I am not sure I ever truly thanked her for the hours she used to listen to me, listen to my fumblings at trying to learn how to be a good wife, a good mother.
I was not of her blood, but she welcomed me from the beginning, even on those days when I felt that I was failing her....she never stopped letting me know that she loved me...that in her eyes I was special. In her eyes we were all special.
When life would get so busy that we would forget to take a breath, she would somehow with just few words, enable us to take the time to admire a clematis vine in full bloom, or the color of the autumn leaves, or the sound of a woodpecker hunting for insects in the mulberry tree. At sunset one could always find her gazing out her kitchen window reveling in its beauty. If it was especially spectacular, she would stop whatever she was doing to go outside trying to get closer, trying to take it all in. She taught us to look for the simple beauty in all the many things that make up our world.
If we took the time to observe her, we learned the art of patience. I cannot count the nights she would prepare dinner for her farmer husband and grandson, then set it in the oven to stay warm, the hours of solitaire, the hours of gin rummy we used to play, while waiting for our men to come in from the field at 11:00 or midnight, she always waited, we ate when they ate, our work was done when their work was done.Those many long evenings, as we waited, playing cards, talking, she gave me the gift of her wisdom, the gift of doing small things to show our love.
She loved all things beautiful, and worked very hard to bring that beauty into her home, into her life, into her soul. In doing so, she brought that beauty to us all.
She taught her family the value of hard work, the luxury of a dinner table laden with good food, and filled with conversation and laughter.
In the 28 years I knew her, I only heard her raise her voice twice, in both instances the person who gathered her ire, had pushed her beyond a point no other person could bear.

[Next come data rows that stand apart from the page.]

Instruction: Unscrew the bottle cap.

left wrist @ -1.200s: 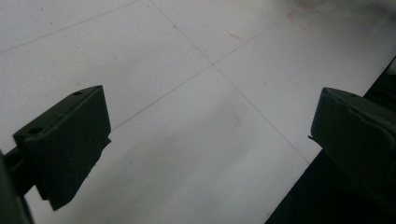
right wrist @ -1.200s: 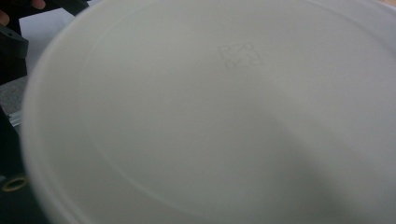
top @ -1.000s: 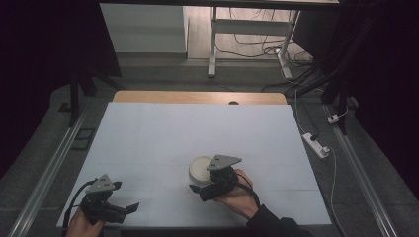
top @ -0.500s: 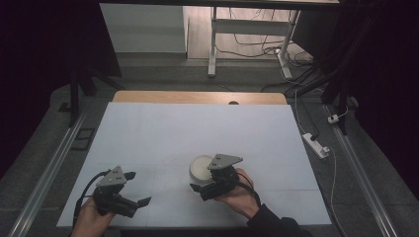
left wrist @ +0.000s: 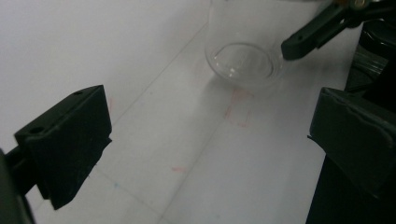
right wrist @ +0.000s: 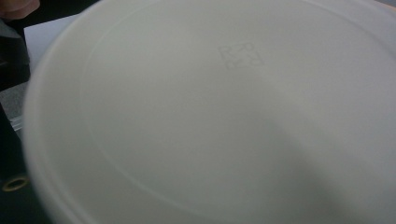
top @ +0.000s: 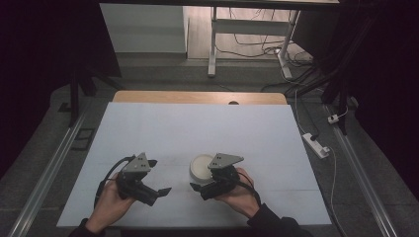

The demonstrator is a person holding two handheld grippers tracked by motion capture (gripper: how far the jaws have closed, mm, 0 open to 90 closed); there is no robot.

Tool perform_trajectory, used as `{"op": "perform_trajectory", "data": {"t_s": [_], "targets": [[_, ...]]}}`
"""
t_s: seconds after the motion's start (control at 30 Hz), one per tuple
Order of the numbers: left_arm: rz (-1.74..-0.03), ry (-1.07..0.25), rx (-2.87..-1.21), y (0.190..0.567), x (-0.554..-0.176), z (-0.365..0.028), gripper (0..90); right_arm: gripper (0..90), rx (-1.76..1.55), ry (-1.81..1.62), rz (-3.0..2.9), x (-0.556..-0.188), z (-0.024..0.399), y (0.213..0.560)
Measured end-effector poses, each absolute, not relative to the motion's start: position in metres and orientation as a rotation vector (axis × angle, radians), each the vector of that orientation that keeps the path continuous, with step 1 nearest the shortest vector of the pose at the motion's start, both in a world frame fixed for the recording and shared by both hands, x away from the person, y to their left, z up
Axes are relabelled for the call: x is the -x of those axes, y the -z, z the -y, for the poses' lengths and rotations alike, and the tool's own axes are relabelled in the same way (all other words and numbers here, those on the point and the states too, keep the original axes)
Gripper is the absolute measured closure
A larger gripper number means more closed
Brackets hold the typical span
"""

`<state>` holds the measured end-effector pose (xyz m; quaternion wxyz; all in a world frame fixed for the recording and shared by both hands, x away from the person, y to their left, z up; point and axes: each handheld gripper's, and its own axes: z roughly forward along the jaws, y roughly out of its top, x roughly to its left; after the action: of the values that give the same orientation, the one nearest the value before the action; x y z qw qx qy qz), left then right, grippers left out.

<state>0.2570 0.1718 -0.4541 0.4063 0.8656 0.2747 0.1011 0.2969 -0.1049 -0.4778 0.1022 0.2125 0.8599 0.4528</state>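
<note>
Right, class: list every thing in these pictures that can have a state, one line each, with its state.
Left gripper: open, jaws wide apart, holding nothing, clear of the cup.
Right gripper: at the cup's near side; open or shut cannot be told.
Clear plastic cup: upright on the table, a white lid on top.
White lid: lying flat over the cup's mouth.
White table: bare around the cup.

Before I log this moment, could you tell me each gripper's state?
Left gripper: open, empty.
Right gripper: at the white cup; grip cannot be told.
</note>
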Motion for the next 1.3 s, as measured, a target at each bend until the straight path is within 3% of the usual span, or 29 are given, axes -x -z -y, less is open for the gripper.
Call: {"op": "perform_trajectory", "data": {"t_s": [0.43,0.97,1.3], "targets": [[-0.475,-0.179,-2.252,0.442,-0.292,-0.146,0.0,5.9,-0.592,-1.354,-2.546,-0.296,0.106,0.475],[-0.034,0.084,-2.179,0.437,-0.320,-0.110,3.4,5.9,-0.404,-1.370,-2.642,-0.293,0.101,0.473],[-0.010,0.058,-2.144,0.437,-0.319,-0.104,8.2,5.9,-0.379,-1.392,-2.665,-0.292,0.099,0.471]]}}
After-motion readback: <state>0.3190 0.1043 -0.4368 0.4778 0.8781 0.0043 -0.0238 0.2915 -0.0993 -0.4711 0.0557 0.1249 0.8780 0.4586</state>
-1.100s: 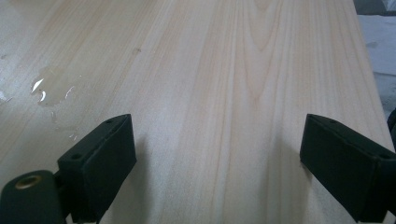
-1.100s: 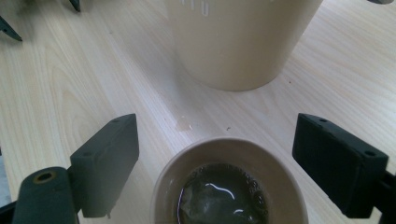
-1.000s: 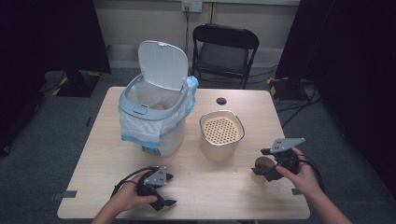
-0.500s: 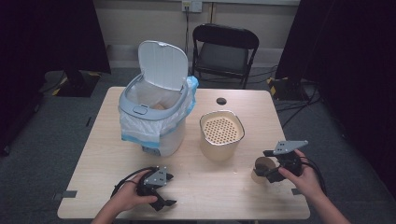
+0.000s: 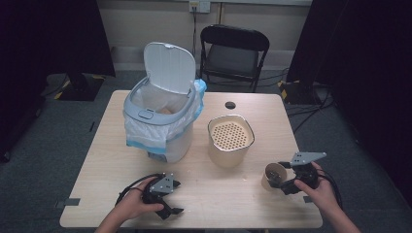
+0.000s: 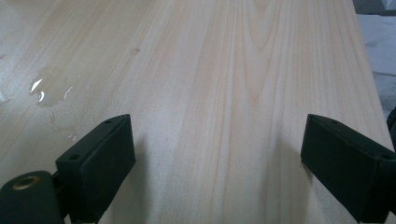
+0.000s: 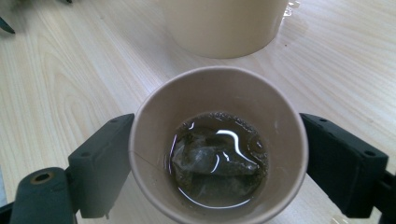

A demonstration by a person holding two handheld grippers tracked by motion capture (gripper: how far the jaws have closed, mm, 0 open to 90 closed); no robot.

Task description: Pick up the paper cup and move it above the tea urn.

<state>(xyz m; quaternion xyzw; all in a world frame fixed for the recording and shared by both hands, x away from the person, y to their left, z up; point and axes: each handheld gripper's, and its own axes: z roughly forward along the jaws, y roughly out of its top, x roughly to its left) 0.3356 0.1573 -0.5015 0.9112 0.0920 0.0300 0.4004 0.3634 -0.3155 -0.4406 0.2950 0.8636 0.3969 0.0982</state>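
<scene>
Right gripper pinches paper cup holding tea bag, table's four o'clock; left gripper spread, idle; likely next: steady carry to strainer pot, eleven o'clock.

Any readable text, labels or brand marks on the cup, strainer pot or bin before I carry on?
None readable.
Paper cup: plain, no print visible.
Strainer pot: plain.
Bin: a small patch low on its front, too small to read.
Grippers: no markings legible.
</scene>
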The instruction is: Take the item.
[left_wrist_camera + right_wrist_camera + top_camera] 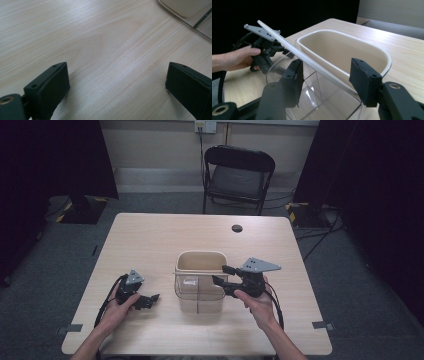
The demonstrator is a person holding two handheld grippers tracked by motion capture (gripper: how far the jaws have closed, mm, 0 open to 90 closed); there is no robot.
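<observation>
Two open grippers, nothing held yet. Your right gripper (325,82) hovers at the near right rim of the bin (200,281), jaws apart astride its white lid (304,58), which lies across the clear half. Your left gripper (142,300) rests left of the bin, jaws apart. Likely next: close on the lid's edge squarely.

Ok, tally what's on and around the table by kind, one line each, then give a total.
Container (beige bin joined to a clear compartment): 1
Handheld grippers (left gripper, right gripper): 2
Table: 1
Folding chair: 1
Total: 5
</observation>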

For years I used the serenity prayer as my daily chant, to get me through the day, or an hour of a day. But in reality she was my serenity, just being in her presence could calm me, bring a peace to my soul, allow me to know that life has those moments when you think you can take no more, but that if you dig down deep within yourself, you will always find that you can take more, that you will survive, that life will be good again, maybe even better. That from all things bad, something good will come.
Our anchor is gone, but she will live on in the memories of those whose lives she touched, of all those she loved and loved her.
I am just not ready yet, I am unable to say goodbye, I am unable to envision our lives without her. I know that someday I will, but tonight, tomorrow, next month I can't do it, not yet, I am not ready for her to be gone.